Rich Breshears, the East Oregonian Wine Guy, featured our 2007 Matchbook Tinto Rey in his December 9 column:
“The Giguiere family from Zamora, Calif. has been producing wines since 1983 under a label that they took to the moon. The R.H. Phillips brand was their baby, producing great wines such as Toasted Head and EXP. They sold to Vincor in 2000, and John Giguiere worked as CEO of Vincor until 2005.
The family started Matchbook, Mossback, Chasing Venus, and Sawbuck, which I’ve written about in other articles.
I was excited to try Matchbook’s “King,” in their 2007 Tinto Rey. This red table wine is the Giguiere’s favorite wine and I’ve been looking forward to trying it for some time. A mix of 44 percent Temperanillo, 36 percent Syrah, 13 percent Cabernet Sauvignon, 5 percent Graciano and 2 percent Petite Syrah make this wine a huge combination of Spanish and Bordeaux varietals. The Spanish varietals give off huge flavors of spicy red berries, with black cherry and blueberry coming from the Syrah, cedar and rummy tobacco runs from the flavors of the Cabernet Sauvignon, with tannic structure and pepper coming from the Petite Syrah. This wine is beautifully complicated, with aromas and flavors from beginning to the very end of the finish. Enjoy with any kind of red meat. I followed the suggestion from the winery and made lamb pops with rosemary and garlic. It was oh so good!”
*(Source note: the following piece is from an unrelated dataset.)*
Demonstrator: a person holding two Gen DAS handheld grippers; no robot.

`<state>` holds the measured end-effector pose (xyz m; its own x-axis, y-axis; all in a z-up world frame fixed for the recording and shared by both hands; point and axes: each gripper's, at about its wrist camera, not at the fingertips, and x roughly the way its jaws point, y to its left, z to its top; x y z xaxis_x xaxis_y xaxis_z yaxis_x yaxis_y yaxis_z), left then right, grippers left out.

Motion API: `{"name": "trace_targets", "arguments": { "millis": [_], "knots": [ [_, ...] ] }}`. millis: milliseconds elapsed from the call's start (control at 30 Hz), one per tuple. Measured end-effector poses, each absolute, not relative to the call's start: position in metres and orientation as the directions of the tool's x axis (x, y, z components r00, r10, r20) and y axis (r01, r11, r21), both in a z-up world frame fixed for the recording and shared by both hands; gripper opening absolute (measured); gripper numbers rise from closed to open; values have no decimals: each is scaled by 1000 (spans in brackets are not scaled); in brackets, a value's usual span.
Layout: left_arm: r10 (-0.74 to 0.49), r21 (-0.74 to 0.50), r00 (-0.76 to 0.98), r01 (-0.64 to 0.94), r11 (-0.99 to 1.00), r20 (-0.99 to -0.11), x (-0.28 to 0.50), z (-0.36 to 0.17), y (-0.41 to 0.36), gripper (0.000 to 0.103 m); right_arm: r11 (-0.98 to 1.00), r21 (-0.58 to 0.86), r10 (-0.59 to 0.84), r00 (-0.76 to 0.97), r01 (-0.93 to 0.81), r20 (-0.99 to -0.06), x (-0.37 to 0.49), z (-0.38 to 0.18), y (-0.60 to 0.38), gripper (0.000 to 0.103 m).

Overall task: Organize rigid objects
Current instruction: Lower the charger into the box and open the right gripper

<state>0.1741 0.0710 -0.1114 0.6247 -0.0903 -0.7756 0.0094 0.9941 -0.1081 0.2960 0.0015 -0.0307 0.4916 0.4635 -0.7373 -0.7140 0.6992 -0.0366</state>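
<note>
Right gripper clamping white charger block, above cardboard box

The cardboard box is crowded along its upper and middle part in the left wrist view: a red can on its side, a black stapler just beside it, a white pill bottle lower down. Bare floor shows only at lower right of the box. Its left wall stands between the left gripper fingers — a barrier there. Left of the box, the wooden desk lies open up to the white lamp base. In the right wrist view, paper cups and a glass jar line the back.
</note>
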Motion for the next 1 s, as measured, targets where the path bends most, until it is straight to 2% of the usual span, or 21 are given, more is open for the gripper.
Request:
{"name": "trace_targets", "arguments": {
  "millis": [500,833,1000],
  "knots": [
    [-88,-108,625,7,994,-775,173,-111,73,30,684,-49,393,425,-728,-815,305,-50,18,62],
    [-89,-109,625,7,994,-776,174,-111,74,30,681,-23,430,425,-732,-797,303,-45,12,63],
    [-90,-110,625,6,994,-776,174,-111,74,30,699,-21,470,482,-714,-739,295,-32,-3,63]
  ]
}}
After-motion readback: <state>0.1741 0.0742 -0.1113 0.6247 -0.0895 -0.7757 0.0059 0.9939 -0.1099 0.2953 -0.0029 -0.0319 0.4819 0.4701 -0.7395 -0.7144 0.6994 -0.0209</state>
“Why aren’t you relaxing on a tropical beach someplace?” We hear that question so often we are starting to believe we must have been absent during that life lesson on what to do after you sell your winery in middle age. But faced with retirement at the end of 2005, we realized that a massive amount of free time was not our life goal. We had to face the fact that we thrived on massive amounts of stress. It was the 24-year journey that we loved; the long and bumpy ride from the threat of foreclosure to the phenomenal success of Toasted Head. We had plenty of skeptics in those early days who said we could not grow quality grapes in the Dunnigan Hills and that was motivation enough to dedicate our careers to prove that we could. Through many years of trial and error, we discovered which grape clones worked in our hills, what trellising techniques and farming practices were best for our microclimate. With each new vineyard, we tried a new idea and some worked beautifully and some failed in spectacular ways. And by the end of our tenure with R.H. Phillips, we simply were not finished with everything we wanted to do in the Dunnigan Hills. Sure, we had proven that we could grow grapes and make wine that exceeded all expectations, and on a very large scale. But we had more experiments in mind on how we could improve quality in both the vineyard and the winery. Things like seeking out new varietials and honing in on the grape clones that we knew worked well in our heat; tracking down the land with the rockiest soil to improve drainage; playing around with native yeasts, punch down bins and red wine barrel ferments at the winery to extract more complex flavors. We wanted to do all this and more and still keep our wine prices right around $15. That’s the challenge and the thrill of Matchbook. And why we are still hard at it even while we find ourselves far north of middle age. As alluring as that tropical beach sounds, it’s going to have to wait; we are still having fun creating something special here in Yolo County.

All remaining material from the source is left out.